Exercise> Go through the data below. List every line that holds the word "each".

======

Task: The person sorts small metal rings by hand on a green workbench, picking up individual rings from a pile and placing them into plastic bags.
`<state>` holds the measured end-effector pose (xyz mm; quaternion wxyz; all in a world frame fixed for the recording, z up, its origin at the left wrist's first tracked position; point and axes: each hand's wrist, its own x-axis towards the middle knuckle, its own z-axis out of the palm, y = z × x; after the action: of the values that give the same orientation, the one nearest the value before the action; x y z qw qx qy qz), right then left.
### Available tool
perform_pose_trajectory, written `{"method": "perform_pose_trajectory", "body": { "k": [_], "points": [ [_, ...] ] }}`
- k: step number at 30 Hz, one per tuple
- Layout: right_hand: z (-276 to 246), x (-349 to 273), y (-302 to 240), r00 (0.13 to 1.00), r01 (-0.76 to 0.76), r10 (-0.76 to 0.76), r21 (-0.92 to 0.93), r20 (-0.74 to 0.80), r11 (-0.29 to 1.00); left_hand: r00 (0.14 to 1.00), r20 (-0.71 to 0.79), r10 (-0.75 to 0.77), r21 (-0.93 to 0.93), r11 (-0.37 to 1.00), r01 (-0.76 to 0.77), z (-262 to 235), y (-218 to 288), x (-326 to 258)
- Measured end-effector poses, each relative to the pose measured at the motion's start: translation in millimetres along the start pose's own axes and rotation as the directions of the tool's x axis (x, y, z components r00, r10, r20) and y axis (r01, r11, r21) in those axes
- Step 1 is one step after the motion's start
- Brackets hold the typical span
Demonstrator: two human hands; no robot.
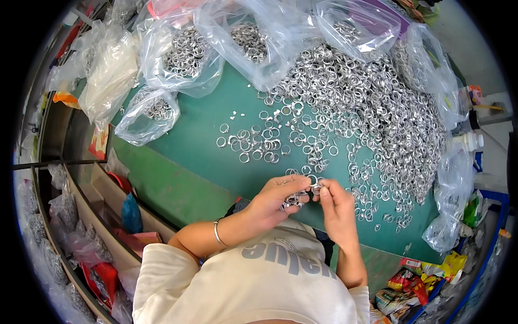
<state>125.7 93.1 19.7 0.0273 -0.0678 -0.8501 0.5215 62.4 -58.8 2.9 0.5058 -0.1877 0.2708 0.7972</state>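
Note:
Close to the table's near edge, my left hand [270, 201] is closed around several silver-coloured metal rings [293, 200] in its curled fingers. Its thumb and forefinger pinch one more ring [313, 179]. From the other side, my right hand [337, 208] meets it, with thumb and forefinger closed at that same ring; whether it also holds a separate piece is too small to tell. Just beyond my hands lie loose rings [315, 162] on the green tabletop [197, 143]. A looser group of rings [256, 141] is spread farther left.
A large heap of rings [372, 92] covers the table's right and far side. Clear plastic bags of rings [186, 54] line the far edge, and a smaller bag [148, 110] sits left. Compartments with bags [97, 205] stand at left; colourful packets [407, 283] lie lower right.

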Motion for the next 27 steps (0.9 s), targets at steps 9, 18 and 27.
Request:
{"method": "perform_pose_trajectory", "body": {
  "k": [9, 18, 27],
  "points": [
    [-15.3, -24.7, 0.5, 0.979, -0.186, 0.132, 0.422, 0.154, 0.887, 0.988, 0.128, -0.083, 0.100, 0.992, 0.070, 1.8, -15.6, -17.0],
    [-21.3, -28.8, 2.8, 0.974, -0.149, 0.051, 0.451, 0.221, 0.880, 0.914, 0.238, 0.328, 0.738, 0.551, -0.390, 14.0, -14.9, -24.7],
    [-13.7, -22.6, -23.2, 0.921, 0.319, -0.386, -0.480, -0.044, 0.817, 0.957, 0.133, 0.260, 0.501, 0.815, -0.291, 10.1, -7.8, -7.3]
  ]
}}
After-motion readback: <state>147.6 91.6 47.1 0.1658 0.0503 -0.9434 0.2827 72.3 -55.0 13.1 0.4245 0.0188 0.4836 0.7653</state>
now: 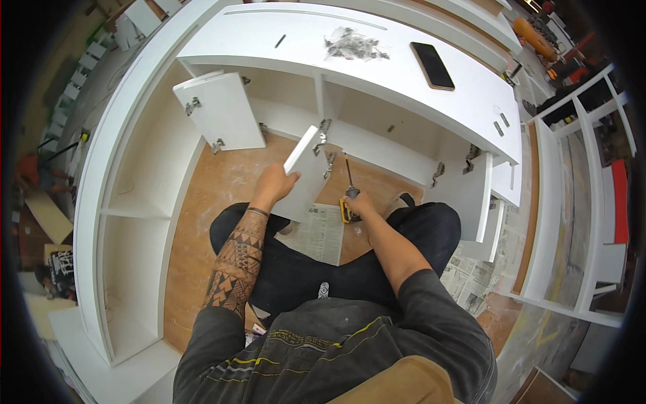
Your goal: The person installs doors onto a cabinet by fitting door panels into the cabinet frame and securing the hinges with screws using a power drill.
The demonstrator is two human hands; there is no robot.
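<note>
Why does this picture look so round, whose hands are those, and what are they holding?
There's no robot here, just a person working with bare hands. A wide fisheye camera on the person's head looks down, so straight edges bend and the corners go dark. That's why you see their lap and arms from above.

The left hand holds a white panel with metal hinges on it. The right hand grips a yellow-and-black tool with a long, thin tip.

On the white cabinet top lie a dark phone and a greyish heap of little bits, too small to name.
</note>
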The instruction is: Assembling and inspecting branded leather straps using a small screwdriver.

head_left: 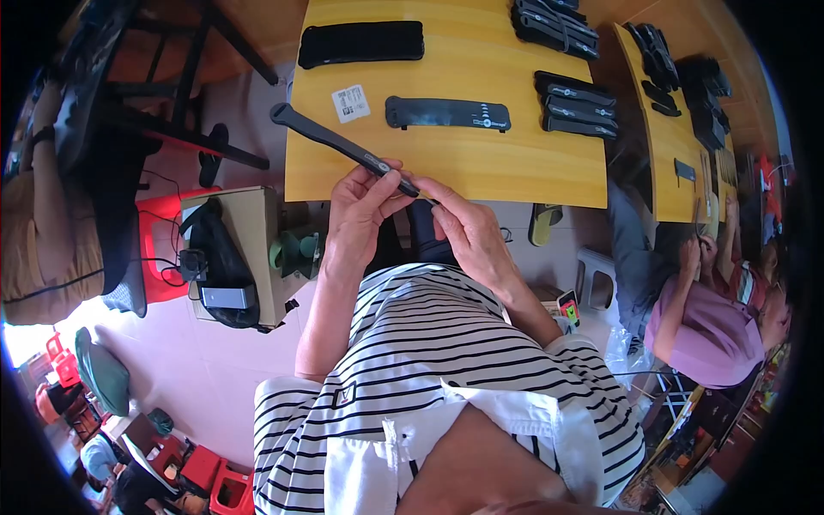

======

Output>
`<state>` holds the measured end-effector pose (xyz mm; quaternion wxyz; all in a world frame fixed for the recording, z up, its origin at the left wrist's first tracked position; point and axes: each hand's wrist, its own x-axis towards the middle knuckle, its own z-axis out of the palm, y = z × x; after the action: of the values that give the same orientation, the one nearest the value before the action; x y z qw qx qy qz), right then left.
- Measured end-effector poses, each relative to the pose measured at the motion's start: translation in millimetres along the start pose's own axes and rotation as the directions of the tool's x axis (x, y, z components r00, r10, r20) and y axis (r01, r11, r21) in those axes

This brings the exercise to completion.